No shit. That's not some great revelation and I'm kinda tired of seeing it posted as if it is.

You don't burn a great deal more calories exercising than you do just sitting on the couch. Your body is very good at conserving energy. Not to say exercise isn't beneficial, it is, it's just not a great weight loss tool. Not at last as good as common wisdom might suggest.

The caveman in your skull is also very persuasive, and wants you to eat far more than you need, because it thinks you might not be able to find food again for a while. The caveman really likes carbs, and foods high in sugar and fat, and will ask for more the second you have any.

Ignoring the caveman is hard, harder for some than others. It's also taxing and after a while the caveman will wear you down.

Effective weight loss isn't just about putting less food on your plate. Fucking anybody can do that and it's exceedingly obvious to those trying that that's what they need to do.

Losing weight is about beating back the caveman in your skull, convincing him that he's had enough, and feeding him in a way that also nourishes the body you both live in.

There's a reason most people fail, and fail repeatedly to lose weight. It's as simple as eating less but it turns out, eating less for people who eat a lot isn't actually that simple. There are psychological and physiological drivers causing them to keep going back for more, to lie to themselves about how they're doing, and to ignore the obvious cues that something isn't working.

[–] [email protected] 37 points 3 months ago (3 children)

It really is the "pull yourself up by the bootstraps" or "just don't take any drugs, duh" of weight loss. Like, you can't just ignore all the social, systemic issues in our health and food industries, reduce it all to cals in vs cals out, and expect that to work. It's reductive and unproductive.

People aren't having trouble with math or willpower, they're having trouble with the fact that most (emphasis on "most") readily available, cheap food is bad for you. Most people in poverty grew up with processed, heavily advertised junk and have literal addictions to this shit.

[–] [email protected] 15 points 3 months ago

It's almost identical to saying "just stop taking drugs." Or "just stop drinking."

The reasons people turn to drugs and alcohol are not entirely different from the reasons people turn to food, but you have to keep eating something, and changing your diet from a very unhealthy one to a healthy one is a lot of work. You can keep going to the drive through, but a, they're literally designed to get you to buy more than you want, and b, would you tell an alcoholic to go in to a liquor store for soda on day 1 of recovery?
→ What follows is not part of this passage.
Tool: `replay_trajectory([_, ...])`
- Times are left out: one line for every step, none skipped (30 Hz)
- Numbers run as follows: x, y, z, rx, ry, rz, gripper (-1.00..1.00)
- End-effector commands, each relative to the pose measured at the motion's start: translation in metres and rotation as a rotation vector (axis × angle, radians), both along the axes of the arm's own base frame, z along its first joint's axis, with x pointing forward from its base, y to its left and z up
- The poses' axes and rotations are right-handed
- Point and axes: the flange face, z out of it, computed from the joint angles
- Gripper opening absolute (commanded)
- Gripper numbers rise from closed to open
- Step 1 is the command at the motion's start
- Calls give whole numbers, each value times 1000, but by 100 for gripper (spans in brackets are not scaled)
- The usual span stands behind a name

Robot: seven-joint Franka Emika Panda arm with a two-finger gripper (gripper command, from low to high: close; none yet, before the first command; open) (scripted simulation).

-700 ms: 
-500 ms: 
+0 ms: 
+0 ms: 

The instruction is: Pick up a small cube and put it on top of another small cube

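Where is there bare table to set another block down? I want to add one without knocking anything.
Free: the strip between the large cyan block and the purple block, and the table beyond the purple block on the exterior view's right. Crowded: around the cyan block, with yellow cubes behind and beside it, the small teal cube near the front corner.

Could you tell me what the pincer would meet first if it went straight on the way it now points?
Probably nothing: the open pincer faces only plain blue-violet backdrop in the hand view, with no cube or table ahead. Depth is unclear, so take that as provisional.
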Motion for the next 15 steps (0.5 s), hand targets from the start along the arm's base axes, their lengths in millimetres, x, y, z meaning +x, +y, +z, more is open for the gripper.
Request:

[–] [email protected] 9 points 3 months ago (1 children)

It’s also misleading as hell, because calorie absorption and basal metabolic rates differ so widely among people. My husband and I live similarly active lifestyles and eat about the same amount of food. I’m slightly taller than he is, but half his weight. I don’t know how that happens, but it does.

[–] [email protected] 1 points 3 months ago (1 children)

Not really, evidence suggests that between average people you will see at most 4% difference in BMR

[–] [email protected] 2 points 3 months ago

If it’s not a big difference, how does it lead to such divergent results? I’d suggest that a 4% difference is in fact pretty big, as that’s the equivalent of over 500 calories a week.

Do you have a link for the evidence? I’d be interested to see what it says about calorie absorption, as I suspect that has an even greater effect. Unfortunately, everyone just seems to repeat CICO as though it’s easy or simple to measure either of those inputs with accuracy. People just hope they’re average and that it will work normally for them. Most people are average, so that works for a lot of people, but not everyone.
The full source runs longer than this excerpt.